Rescuing endangered species
With their keen sense of smell, dogs excel in tracking animals, which can aid researchers and conservationists in the protection of endangered species and the monitoring of their habitats.
For instance, following the 2019-2020 Australian bushfires, which killed more than 6,000 koalas in New South Wales alone, IFAW x UniSC koala detection dog Bear found more than 100 surviving koalas in the charred landscape.
Bear is trained to detect live koalas through the scent of their fur, while his teammates Billie-Jean and Austin (aka Dangerpaws) help sniff out koala scats, which are nearly invisible to the human eye on the forest floor. Since the fires, the team has been collecting koala scats for analysis to help give researchers a better picture of the status of the koalas’ health and to aid with predictions on how their populations will recover.
Stopping wildlife crime
Did you know some dogs are pros at countering wildlife crime?
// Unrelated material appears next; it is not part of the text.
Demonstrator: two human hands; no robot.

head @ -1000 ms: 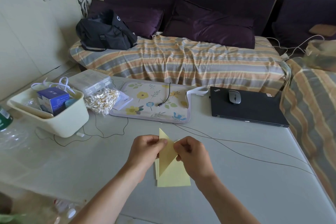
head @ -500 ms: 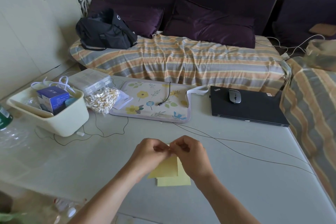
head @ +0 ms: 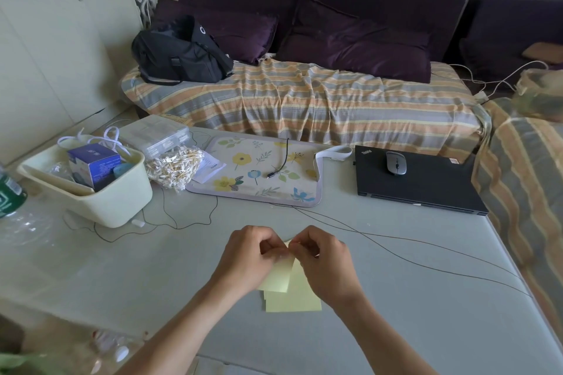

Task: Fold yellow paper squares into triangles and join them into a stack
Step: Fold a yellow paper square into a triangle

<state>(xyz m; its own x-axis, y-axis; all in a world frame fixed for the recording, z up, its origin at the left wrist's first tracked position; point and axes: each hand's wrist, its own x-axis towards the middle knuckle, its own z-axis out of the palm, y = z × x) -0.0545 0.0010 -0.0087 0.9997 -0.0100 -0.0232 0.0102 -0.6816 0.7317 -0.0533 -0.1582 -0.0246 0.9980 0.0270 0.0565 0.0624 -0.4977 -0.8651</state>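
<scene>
Head view shows me both hands meeting low over the grey tabletop (head: pixel 396 313), close to its near edge. My left hand (head: pixel 249 256) and right hand (head: pixel 323 259) have their fingers curled inward, and the fingertips come together at the top of a yellow paper sheet (head: pixel 278 278). Both hands pinch that upper edge between thumb and fingers. The sheet hangs down from the pinch, tilted toward the left, and its lower corner overlaps a small pile of yellow paper squares (head: pixel 294 298) lying flat on the tabletop just beneath my wrists. I cannot tell whether the held sheet is already folded, because my fingers cover its top.

Farther back on the left stands a cream plastic tub (head: pixel 115 201) with a blue box (head: pixel 94 166) inside it. Just beside the tub lies a clear bag of cotton swabs (head: pixel 173 166). A floral mat (head: pixel 259 173) sits in the middle, with a short black cable on it. To the right rests a closed black laptop (head: pixel 426 186) with a grey mouse (head: pixel 396 163) on its lid. Thin dark wires (head: pixel 411 256) trail across the tabletop between the mat and my hands. Behind the tabletop a striped sofa cover (head: pixel 304 103) carries a black bag (head: pixel 179 52).
</scene>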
Their tracking skills can be harnessed to detect trafficked animals or animal parts.
In the Americas, for example, where jaguars are increasingly threatened by poaching due to demand for their fangs, bones, and other body parts for traditional medicines and jewelry, dogs have been put on the case. As part of IFAW’s Operation Jaguar project to combat illegal trade in jaguars, two detection dogs—Bruce and Boris—were trained to use their superb sense of smell to help track down jaguar parts in boxes, packages, cars, and containers and ultimately disrupt wildlife trafficking.
In Zimbabwe, two puppies named Themba and Wana are the newest recruits to the K9 unit for our partners at ZimParks, an agency that works hard at protecting the country’s wildlife. The dogs will be tasked with tracking potential poachers in Zimbabwe’s largest nature reserve, Hwange National Park, but only once their training—which involves being rewarded with a ball when they find the right scent—is complete.
Dog therapy for prisoners
Canine companions offer invaluable emotional support, and some have unique skills in aiding individuals dealing with mental health challenges or trauma and reducing stress and anxiety. One such dog—a five-year-old cocker spaniel named George—was honoured with one of IFAW’s 2022 Animal Action Awards for his incredible work as a therapy dog for prisoners.
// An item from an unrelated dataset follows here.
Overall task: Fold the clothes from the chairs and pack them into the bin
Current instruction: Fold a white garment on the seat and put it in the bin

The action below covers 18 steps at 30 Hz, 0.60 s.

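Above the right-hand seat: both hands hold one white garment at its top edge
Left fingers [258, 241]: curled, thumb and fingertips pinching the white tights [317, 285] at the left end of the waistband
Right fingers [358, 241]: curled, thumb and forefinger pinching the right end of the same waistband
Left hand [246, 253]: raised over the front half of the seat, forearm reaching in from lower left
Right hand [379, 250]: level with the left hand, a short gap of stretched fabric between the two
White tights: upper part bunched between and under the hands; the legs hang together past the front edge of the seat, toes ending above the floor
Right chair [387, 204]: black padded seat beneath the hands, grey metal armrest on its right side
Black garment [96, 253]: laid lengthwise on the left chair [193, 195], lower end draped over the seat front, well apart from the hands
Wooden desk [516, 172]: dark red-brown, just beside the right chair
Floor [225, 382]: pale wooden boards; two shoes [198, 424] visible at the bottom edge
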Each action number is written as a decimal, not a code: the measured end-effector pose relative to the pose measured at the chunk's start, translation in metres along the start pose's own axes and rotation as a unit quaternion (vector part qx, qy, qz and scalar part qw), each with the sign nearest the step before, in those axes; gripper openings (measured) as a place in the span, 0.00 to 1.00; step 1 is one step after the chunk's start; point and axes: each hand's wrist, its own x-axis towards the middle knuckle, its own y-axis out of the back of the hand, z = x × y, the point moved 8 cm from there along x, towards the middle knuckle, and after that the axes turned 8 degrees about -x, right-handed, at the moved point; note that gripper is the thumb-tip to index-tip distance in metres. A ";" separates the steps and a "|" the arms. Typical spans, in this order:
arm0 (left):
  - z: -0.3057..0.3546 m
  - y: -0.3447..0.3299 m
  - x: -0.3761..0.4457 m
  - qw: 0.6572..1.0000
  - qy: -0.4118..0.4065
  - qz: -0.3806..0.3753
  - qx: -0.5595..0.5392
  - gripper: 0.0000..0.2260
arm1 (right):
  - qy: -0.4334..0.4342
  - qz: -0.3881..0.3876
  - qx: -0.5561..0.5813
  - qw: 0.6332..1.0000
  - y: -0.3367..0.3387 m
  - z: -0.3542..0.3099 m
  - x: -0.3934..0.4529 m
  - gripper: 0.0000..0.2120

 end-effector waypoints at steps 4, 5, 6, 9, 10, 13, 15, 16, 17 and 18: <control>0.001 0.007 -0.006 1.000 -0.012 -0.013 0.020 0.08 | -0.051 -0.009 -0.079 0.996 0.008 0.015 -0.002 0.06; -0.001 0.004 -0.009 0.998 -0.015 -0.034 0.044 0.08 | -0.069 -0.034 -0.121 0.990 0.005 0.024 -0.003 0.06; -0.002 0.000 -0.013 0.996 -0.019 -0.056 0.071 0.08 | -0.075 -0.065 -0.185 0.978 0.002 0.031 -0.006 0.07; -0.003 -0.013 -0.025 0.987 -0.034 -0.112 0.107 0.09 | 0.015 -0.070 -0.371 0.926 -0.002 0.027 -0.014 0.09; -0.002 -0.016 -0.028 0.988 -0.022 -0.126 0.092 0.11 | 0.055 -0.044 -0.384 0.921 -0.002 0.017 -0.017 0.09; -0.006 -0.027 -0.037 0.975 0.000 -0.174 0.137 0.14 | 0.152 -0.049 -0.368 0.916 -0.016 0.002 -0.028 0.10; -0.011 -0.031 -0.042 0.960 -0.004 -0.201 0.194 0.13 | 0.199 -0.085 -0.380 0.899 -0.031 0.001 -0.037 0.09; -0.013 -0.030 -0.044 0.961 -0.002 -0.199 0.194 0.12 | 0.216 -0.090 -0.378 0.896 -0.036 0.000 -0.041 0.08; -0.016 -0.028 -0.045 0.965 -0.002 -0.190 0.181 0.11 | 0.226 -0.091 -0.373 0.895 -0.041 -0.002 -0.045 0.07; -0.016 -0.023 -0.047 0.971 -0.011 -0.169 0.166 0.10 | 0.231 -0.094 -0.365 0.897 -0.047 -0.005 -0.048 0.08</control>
George’s non-judgmental listening is invaluable for prisoners who are either learning English for the first time or trying to achieve basic entry qualifications. George has also been involved in palliative care, seeing prisoners through to end of life and making their families feel valued. He also worked in stroke recovery and visited prisoners suffering from low mood or suicidal thoughts to encourage them on the road to recovery. Weekly visits to more difficult prisoners to perform tricks and play tug of war served as an incentive to maintain good behaviour.
Search and rescue
Search and rescue operations benefit immensely from the keen senses and agility of dogs, who can locate missing persons in disaster-stricken areas, providing hope and relief during critical times.
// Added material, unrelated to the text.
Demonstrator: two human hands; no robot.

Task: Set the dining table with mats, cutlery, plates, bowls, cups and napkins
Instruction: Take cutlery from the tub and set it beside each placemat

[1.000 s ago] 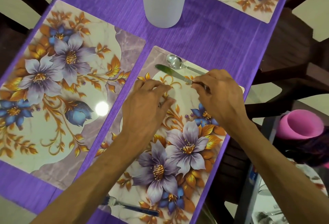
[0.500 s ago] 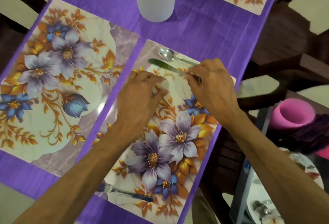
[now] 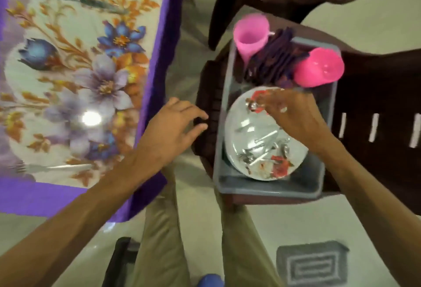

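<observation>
Plate (image 3: 255,127) in grey bin (image 3: 268,190): stiff, glossy, breakable, loose cutlery (image 3: 262,147) atop; grip rim. Right hand (image 3: 293,113) fingers curled over far rim, hold unclear; left hand (image 3: 173,129) fingers apart.

A purple cloth (image 3: 34,195) is spread under a mat (image 3: 75,77) printed with blue, lilac and orange flowers. Beside it, two pink cups (image 3: 250,36) and a white, red-flowered plate (image 3: 262,131) are held in a grey tub (image 3: 268,187).
</observation>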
A spaniel named Davey is a beaming example. This six-year-old springer spaniel has been serving with the Lancashire Fire and Rescue Service in the UK for almost five years. Davey’s responsibilities include attending explosions and helping police locate high-risk missing people. His first life-saving mission was in Turkey where he searched for earthquake survivors with UK International Search and Rescue alongside his handler. He was one of the recipients of IFAW’s 2023 Animal Action Awards.